# About this task:
Go through the data underneath and copy every line exactly.

# Available data:
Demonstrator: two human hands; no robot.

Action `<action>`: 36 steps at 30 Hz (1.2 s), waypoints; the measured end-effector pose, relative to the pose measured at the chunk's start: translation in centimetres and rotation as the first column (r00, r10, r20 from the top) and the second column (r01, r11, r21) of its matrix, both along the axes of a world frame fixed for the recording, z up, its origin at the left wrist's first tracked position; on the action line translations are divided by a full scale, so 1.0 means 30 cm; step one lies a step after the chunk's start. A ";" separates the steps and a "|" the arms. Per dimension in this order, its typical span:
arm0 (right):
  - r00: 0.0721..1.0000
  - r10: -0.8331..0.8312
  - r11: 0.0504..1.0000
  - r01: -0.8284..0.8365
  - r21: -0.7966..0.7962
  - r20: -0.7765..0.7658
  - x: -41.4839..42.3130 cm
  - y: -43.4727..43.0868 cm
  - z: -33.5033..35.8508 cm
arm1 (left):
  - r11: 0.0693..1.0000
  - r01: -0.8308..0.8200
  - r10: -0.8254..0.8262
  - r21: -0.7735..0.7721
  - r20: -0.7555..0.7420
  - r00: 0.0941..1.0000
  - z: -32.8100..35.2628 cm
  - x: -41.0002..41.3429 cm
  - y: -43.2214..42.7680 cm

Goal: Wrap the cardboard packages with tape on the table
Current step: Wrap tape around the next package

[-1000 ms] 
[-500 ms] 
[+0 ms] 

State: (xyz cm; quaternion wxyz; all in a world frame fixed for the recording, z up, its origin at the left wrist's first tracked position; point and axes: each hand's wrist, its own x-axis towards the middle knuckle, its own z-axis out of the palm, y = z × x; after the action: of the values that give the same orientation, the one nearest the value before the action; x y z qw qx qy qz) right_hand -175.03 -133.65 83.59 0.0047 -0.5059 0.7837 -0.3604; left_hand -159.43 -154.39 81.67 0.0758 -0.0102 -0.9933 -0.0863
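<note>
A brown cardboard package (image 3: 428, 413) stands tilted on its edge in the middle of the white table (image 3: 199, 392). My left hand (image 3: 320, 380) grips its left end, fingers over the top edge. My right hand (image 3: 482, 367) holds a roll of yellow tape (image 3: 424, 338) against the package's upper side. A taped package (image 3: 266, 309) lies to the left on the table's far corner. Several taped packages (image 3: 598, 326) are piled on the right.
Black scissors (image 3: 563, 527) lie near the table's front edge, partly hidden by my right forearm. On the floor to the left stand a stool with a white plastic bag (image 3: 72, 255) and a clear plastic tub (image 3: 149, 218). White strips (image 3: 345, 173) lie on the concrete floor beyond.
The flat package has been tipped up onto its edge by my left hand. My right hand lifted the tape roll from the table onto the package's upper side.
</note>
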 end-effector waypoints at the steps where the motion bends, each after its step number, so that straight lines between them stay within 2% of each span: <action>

# Worked solution:
Demonstrator: two human hands; no robot.

Action `<action>`: 36 steps at 30 Hz (1.2 s), waypoints; the measured end-effector pose, relative to the pose measured at the chunk's start: translation in centimetres and rotation as the first column (r00, r10, r20 from the top) and the second column (r01, r11, r21) of its matrix, both along the axes of a world frame fixed for the recording, z up, its origin at the left wrist's first tracked position; on the action line translations are divided by a full scale, so 1.0 means 30 cm; step one lies a step after the chunk's start. A ";" separates the steps and a "|" the arms. Per dimension in this order, its typical span:
arm0 (right):
  - r00: 0.0721..1.0000
  - r10: -0.8331..0.8312
  - r11: 0.0504..1.0000
  - r01: -0.8284..0.8365
  - r21: -0.7966..0.7962
  - r20: -0.7765..0.7658
  - x: -41.4839..42.3130 cm
  - y: -43.4727..43.0868 cm
  - z: -33.5033..35.8508 cm
arm1 (left):
  - r11: 0.0693..1.0000
  - r01: -0.8308..0.8200
  - r10: -0.8254..0.8262
  - r21: -0.7735..0.7721
  - r20: -0.7555..0.7420
  - r00: 0.0941..1.0000
  - z: -32.8100..35.2628 cm
  - x: -41.0002..41.3429 cm
  - y: -43.2214..42.7680 cm

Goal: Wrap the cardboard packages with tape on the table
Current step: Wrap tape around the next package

[-1000 ms] 
[-500 ms] 
[+0 ms] 

State: (xyz cm; quaternion wxyz; all in a world frame fixed for the recording, z up, its origin at the left wrist's first tracked position; point and axes: each hand's wrist, its own x-axis towards the middle knuckle, its own z-axis out of the palm, y = z × x; after the action: of the values that give the same orientation, the one nearest the value before the action; x y z qw qx qy qz) right_hand -175.03 -133.65 83.59 0.0047 -0.5059 0.7837 -0.3604; left_hand -159.43 -154.39 81.67 0.0758 -0.0102 -0.9933 -0.0863
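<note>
A brown cardboard package (image 3: 428, 413) stands tilted on its edge in the middle of the white table (image 3: 199, 392). My left hand (image 3: 320, 380) grips its left end, fingers over the top edge. My right hand (image 3: 482, 367) holds a roll of yellow tape (image 3: 424, 338) against the package's upper side. A taped package (image 3: 266, 309) lies to the left on the table's far corner. Several taped packages (image 3: 598, 326) are piled on the right.
Black scissors (image 3: 563, 527) lie near the table's front edge, partly hidden by my right forearm. On the floor to the left stand a stool with a white plastic bag (image 3: 72, 255) and a clear plastic tub (image 3: 149, 218). White strips (image 3: 345, 173) lie on the concrete floor beyond.
The flat package has been tipped up onto its edge by my left hand. My right hand lifted the tape roll from the table onto the package's upper side.
</note>
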 end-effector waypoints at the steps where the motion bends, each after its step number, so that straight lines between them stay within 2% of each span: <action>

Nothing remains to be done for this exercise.